D. In base a quello che è stata e che è tuttora la tua esperienza qui nel Reparto di Cure Palliative, è cambiato in te il concetto di dignità della vita oppure no?
R. Diciamo che attraverso il mio percorso di studi volto all’oncologia, dove l’esperienza del fine vita è presente seppur meno frequente e centrale rispetto alle cure palliative, ho sviluppato un forte concetto di “dignità” della vita, che non è cambiato radicalmente con questa rotazione. Al di là che questo mio pensiero è puramente soggettivo, come futuro oncologo cercherò sempre di valorizzare la vita ma anche confrontandomi con l’evenienza della morte, mantenendomi positivo ma realistico nelle mie comunicazioni, quindi attribuendo valore e dignità alla vita anche quando una malattia diventa non più guaribile e conduce alla morte.
D. La morte fa parte della vita. Quanto è importante che un medico nel suo agire tenga sempre presente che i suoi pazienti ”possano” morire?

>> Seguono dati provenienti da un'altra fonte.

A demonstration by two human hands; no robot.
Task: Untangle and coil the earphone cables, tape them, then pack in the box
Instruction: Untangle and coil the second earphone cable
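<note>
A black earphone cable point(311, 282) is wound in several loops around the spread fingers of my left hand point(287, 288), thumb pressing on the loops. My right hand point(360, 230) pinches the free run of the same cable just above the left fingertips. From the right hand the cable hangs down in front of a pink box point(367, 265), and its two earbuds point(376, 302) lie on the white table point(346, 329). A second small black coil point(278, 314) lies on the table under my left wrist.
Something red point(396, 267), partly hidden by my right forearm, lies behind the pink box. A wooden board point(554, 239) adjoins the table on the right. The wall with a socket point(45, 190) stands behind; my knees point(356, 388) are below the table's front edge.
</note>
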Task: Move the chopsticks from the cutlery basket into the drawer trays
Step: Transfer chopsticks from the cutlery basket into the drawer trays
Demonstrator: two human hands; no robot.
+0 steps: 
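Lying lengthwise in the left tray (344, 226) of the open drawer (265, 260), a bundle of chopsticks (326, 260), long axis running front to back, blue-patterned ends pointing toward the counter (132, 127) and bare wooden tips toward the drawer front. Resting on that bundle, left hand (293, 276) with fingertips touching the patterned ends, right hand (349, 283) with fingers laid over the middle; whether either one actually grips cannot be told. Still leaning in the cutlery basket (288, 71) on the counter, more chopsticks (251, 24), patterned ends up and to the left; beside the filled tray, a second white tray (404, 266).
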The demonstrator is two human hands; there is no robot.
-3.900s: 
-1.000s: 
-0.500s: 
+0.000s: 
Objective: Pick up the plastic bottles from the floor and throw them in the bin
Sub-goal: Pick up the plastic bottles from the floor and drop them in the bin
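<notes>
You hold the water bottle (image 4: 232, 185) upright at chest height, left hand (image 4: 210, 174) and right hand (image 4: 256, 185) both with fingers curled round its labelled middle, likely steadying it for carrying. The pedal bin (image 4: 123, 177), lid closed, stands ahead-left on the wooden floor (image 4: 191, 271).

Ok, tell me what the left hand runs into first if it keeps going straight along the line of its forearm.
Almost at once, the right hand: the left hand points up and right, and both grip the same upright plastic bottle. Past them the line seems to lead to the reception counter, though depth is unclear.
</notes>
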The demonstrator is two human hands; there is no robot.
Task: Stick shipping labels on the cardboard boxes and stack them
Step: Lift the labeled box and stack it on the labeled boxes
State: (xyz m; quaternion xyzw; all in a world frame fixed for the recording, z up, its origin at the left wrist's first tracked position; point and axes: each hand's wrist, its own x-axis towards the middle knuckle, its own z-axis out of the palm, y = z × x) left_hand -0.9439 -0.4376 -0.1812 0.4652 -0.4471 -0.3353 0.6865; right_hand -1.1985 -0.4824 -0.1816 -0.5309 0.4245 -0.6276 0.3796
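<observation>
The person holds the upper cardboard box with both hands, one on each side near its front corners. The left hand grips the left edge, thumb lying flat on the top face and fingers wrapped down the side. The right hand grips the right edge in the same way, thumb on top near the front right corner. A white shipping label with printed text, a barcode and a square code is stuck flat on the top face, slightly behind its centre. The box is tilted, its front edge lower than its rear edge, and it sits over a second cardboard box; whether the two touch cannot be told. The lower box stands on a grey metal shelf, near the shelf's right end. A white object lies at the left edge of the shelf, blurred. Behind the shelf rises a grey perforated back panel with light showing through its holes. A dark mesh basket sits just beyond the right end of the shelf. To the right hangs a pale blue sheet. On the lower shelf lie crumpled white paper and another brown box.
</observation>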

R. Ho la presunzione di dire che, anche grazie a periodi di formazione come questo (in cure palliative), questo concetto sia sempre più radicato, presente e delineato nei miei colleghi coetanei. Ci sono delle malattie che ancora non sappiamo guarire, ma possiamo curare. In alcune fasi della malattia, la cura è rivolta sia alla persona malata che alla patologia (es. il tumore). Come medici, dobbiamo saper riconoscere quando è il momento di concentrarci prevalentemente sulla cura della persona, tralasciando anche eventualmente la cura della patologia se essa comporta un danno e un peggioramento della qualità di vita a fronte di un beneficio trascurabile sulla sopravvivenza. Dobbiamo ammettere a noi stessi che la scienza ha dei limiti, non è in grado di guarire tutti e sempre, per cui la morte correlata a malattie attualmente inguaribili non deve essere considerata come una sconfitta personale. Il fulcro di questa mia esperienza nell’Unità di Cure Palliative è che non bisogna tralasciare la cura dei sintomi e sottostimare la qualità della vita; questo obiettivo è da trasferirsi non solo nel campo dell’oncologia, ma in tutti gli ambiti della medicina. Ogni paziente, indipendentemente dalla malattia, è una persona.
Ringraziamo il Dottor Patelli per il tempo che ci ha dedicato augurando che questa sua esperienza nelle cure palliative sia significativa nel percorso della sua specializzazione professionale.